Work request:
Write the listing out again word for word, excluding any pictures.

Collected data:
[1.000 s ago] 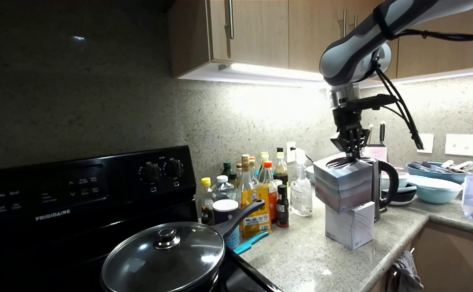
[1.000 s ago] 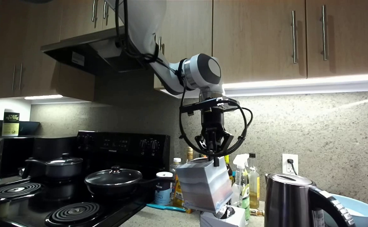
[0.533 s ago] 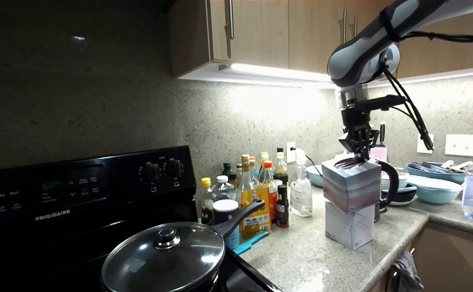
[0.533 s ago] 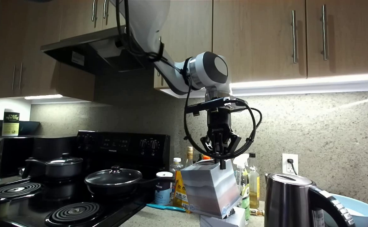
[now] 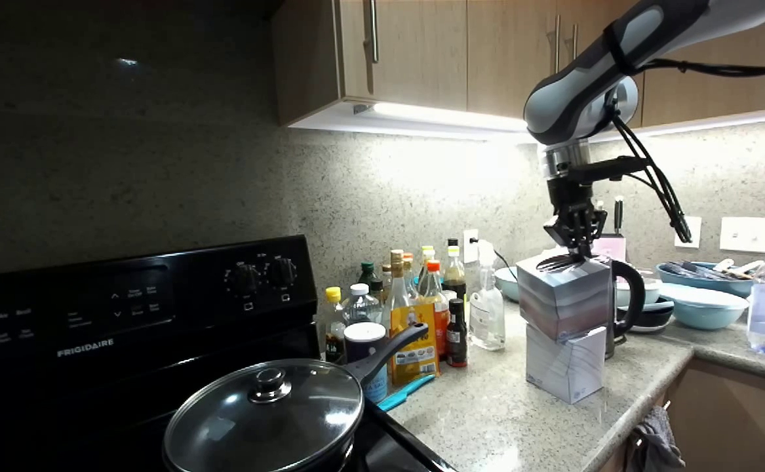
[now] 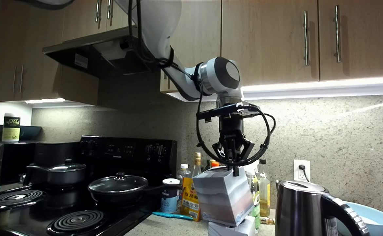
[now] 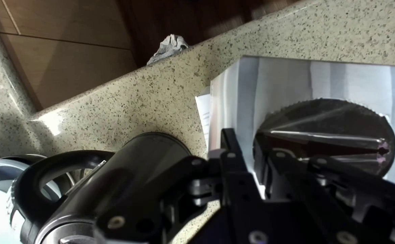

Completed exercise:
[1.000 s ago] 
[1.000 s ago] 
[0.533 s ago] 
[0.533 s ago] 
[now] 
[now] 
[now] 

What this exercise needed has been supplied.